Some people have told me that the most interesting part of the book was the chapter on Rudy Giuliani and his decision making. I don’t agree. I think the chapter on Mayor David Dinkins is the most interesting and the most challenging to write because Mayor Dinkins faced a fiscal crisis that was as severe and difficult as the 1975 fiscal crisis. And, in my judgment, the fiscal policies of Mayor Dinkins were outstanding. Time and again Mayor Dinkins placated the bankers while keeping his public policy goals in the forefront – the “safety net” of social services to the city’s poorest citizens. However, he failed to convince the city’s citizens that he was a capable leader, and thus only served one term.
Another example of the extraordinary power of the state government over the city was the struggle between Governor Nelson Rockefeller and Mayor John Lindsay. Time after time the Governor blocked attempts by the Mayor to increase taxes to deal with the city’s growing deficit. Both the Governor and State Legislature were quick to add to the city’s spending through giveaways to the unions but at the same time the state government refused to agree to increases in city taxes. Eventually, the debts became too enormous and the city came close to bankruptcy.

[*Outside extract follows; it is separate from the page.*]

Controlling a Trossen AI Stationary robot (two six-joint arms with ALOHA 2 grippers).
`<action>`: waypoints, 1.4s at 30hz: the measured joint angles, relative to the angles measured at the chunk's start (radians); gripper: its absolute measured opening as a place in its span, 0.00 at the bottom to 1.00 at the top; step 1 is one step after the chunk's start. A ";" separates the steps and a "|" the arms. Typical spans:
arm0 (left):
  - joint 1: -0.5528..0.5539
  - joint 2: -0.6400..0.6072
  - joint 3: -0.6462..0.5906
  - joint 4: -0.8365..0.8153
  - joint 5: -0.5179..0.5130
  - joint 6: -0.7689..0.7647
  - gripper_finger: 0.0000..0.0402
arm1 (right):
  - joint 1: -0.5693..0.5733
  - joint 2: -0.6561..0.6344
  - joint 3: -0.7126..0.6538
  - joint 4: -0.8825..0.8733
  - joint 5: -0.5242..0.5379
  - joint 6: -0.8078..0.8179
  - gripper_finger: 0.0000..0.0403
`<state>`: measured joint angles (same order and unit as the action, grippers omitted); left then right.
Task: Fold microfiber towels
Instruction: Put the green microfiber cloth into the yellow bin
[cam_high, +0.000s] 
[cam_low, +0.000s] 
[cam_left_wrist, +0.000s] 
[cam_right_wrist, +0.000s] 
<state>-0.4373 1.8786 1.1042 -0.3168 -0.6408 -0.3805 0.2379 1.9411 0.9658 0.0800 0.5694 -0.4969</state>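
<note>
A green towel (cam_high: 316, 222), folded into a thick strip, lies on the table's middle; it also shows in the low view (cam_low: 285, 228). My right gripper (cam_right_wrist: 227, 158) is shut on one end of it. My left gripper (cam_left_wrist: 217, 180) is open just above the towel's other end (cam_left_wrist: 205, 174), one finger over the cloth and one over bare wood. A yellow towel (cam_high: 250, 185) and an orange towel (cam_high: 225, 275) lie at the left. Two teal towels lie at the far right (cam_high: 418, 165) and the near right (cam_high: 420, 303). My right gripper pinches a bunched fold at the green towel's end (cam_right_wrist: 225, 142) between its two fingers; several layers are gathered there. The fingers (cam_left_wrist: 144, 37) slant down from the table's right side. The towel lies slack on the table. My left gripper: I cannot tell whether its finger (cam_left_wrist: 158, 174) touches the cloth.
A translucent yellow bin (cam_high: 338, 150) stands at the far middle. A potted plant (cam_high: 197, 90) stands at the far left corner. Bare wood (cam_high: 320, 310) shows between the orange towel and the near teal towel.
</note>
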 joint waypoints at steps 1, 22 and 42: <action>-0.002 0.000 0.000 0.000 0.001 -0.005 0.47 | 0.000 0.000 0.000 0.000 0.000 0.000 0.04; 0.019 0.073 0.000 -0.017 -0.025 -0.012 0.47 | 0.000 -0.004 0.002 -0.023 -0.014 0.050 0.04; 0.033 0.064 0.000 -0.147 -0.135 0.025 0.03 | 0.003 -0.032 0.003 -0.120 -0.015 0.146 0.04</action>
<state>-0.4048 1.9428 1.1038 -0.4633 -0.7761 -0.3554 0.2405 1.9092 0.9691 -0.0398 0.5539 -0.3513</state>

“Follow the Money explores the choices facing mayors La Guardia, Beame, Koch, Dinkins, Giuliani, and Bloomberg, the current mayor. Each of them faced fiscal difficulty, and all were pressured by financial elites to give up their own priorities and agree to the priorities of the financial elites.”
Follow the Money is significant because so little is written about banking and its influence on the rest of society. With the latest fiscal crises facing the country, it could be that the pattern will change and the banking influence on the rest of us will be more closely examined.
The book shows that, by and large, the financial elites won on most occasions, whenever times were hard. Yet, even in fiscally hard times, mayors clearly had some discretion and achieved some of their goals – whether it was Koch demanding and finally winning the right to control the MAC surpluses, or Dinkins who insisted on money for “cops and kids” not just “cops,” or Giuliani who was determined to spend dollars on public safety and education regardless of what the financial elites said, or Bloomberg who claimed that an increase in property taxes was the only sound choice. Although private power usually dominated public policy during hard times, New York City mayors did have some wins.
Lynne Weikart is the author of several articles and books in urban finance, particularly resource allocation as well as the budgeting process, including the budgeting and financial management textbook, Budget Tools: Financial Methods in the Public Sector, co-authored with colleagues. She received her Ph.D. from Columbia and taught at CUNY’s Baruch College School of Public Affairs. In 2001 she won the Luther Gulick Award for Outstanding Academic, New York Metropolitan Chapter of the American Society for Public Administration. Before her academic career Professor Weikart held several high-level government positions including Budget Director of the Division of Special Education in New York City’s public schools, and Executive Deputy Commissioner of NYS Division of Human Rights. For several years, she also served as Executive Director of City Project, a nonprofit, progressive, fiscal think tank focused on reforming New York City’s resource allocation patterns. Now in retirement, Professor Weikart lectures at the University of Virginia, and conducting research in urban finance and politics.